Selecting the most recent records based on unique values in another field

SteveMasters · ‎01-02-2024

Hi,

I have built the model in the picture, which works fine. But the next step I want to do is for each of the new feature classes that are created, I want only the most recent record of each unique record from the species field. But I want all the associated fields to come through into the new feature class. See table picture below, for example I only want the most recent record of Sparrowhawk.

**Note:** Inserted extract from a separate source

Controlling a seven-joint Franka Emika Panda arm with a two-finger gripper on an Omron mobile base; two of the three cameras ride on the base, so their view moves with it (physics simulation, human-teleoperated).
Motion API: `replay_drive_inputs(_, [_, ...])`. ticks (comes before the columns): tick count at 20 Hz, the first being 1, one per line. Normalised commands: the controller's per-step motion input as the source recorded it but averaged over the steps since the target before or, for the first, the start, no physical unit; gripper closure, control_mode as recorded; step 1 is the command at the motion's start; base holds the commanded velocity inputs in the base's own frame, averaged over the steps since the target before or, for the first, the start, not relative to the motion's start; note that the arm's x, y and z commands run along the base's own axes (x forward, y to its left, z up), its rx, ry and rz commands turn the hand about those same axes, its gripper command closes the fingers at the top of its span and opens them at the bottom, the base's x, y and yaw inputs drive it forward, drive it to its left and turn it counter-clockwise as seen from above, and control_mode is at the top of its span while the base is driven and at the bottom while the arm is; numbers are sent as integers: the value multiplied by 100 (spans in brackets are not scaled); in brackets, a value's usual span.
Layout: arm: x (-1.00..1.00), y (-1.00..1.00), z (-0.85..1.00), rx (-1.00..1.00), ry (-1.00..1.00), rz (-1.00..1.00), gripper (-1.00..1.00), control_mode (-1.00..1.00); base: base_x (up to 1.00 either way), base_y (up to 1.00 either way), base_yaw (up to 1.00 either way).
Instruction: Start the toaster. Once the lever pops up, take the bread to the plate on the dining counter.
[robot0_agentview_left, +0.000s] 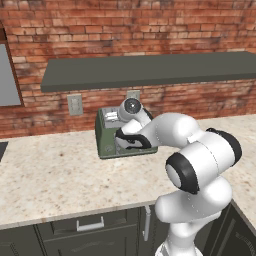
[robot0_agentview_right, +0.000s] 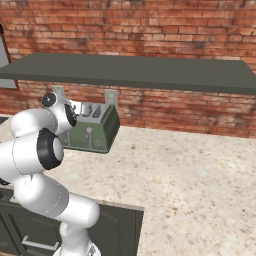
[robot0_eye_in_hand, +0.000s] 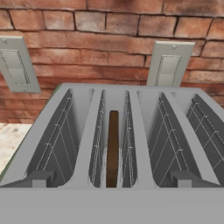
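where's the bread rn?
In the hand view the bread stands on edge in the second slot from the left of the toaster, sunk between the wire guides, below the brick wall with its two wall plates.

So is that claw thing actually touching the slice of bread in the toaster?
Apart. In the hand view the open gripper has its fingertips spread wide, one either side, and the bread sits untouched in its slot of the toaster.

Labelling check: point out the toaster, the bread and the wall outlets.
toaster (robot0_agentview_right: 98, 134): right base view, green front panel.
bread (robot0_eye_in_hand: 113, 148): hand view, top edge of the slice in the second slot from the left.
wall outlets (robot0_eye_in_hand: 168, 65): hand view, face of the right-hand plate.
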Motion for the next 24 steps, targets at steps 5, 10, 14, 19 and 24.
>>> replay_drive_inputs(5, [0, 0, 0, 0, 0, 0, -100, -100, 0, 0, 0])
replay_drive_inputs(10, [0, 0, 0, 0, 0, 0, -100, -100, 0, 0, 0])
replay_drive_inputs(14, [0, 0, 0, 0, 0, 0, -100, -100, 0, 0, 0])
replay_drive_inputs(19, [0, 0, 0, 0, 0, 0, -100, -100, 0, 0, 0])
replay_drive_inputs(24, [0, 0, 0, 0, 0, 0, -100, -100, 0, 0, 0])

I am not sure how to do this and if I can add it into the model as part of the process?

Thanks

SteveMasters · ‎01-08-2024

Thanks @DavidPike and @RichardHowe for the collect value suggestions. How do I run the select by attributes tool, to select for max year or rec before collecting the values? I cant add a workspace as an input. If I was to collect the values and then run it, all I'd be doing is splitting and recombine the dataset. Maybe i need to go back to the original dataset before splitting them out into the individual sites?

Sorry this is bit painful! Feel free not to respond!

Thanks

RichardHowe · ‎01-09-2024

We already established that query wouldn't work on the initial dataset because you can't subquery the group. The split is important first so that then you can ask it for the newest value within each group.

If colect values isn't allowed as an input the "create feature layer" (a quick look suggest it might not be) then I go back to my original suggestion. Save what you have, create a brand new blank model and then drag and drop your saved model from catalog into the new model and iterate over the output gdb for each feature class and make those the inputs for the "create feature layer"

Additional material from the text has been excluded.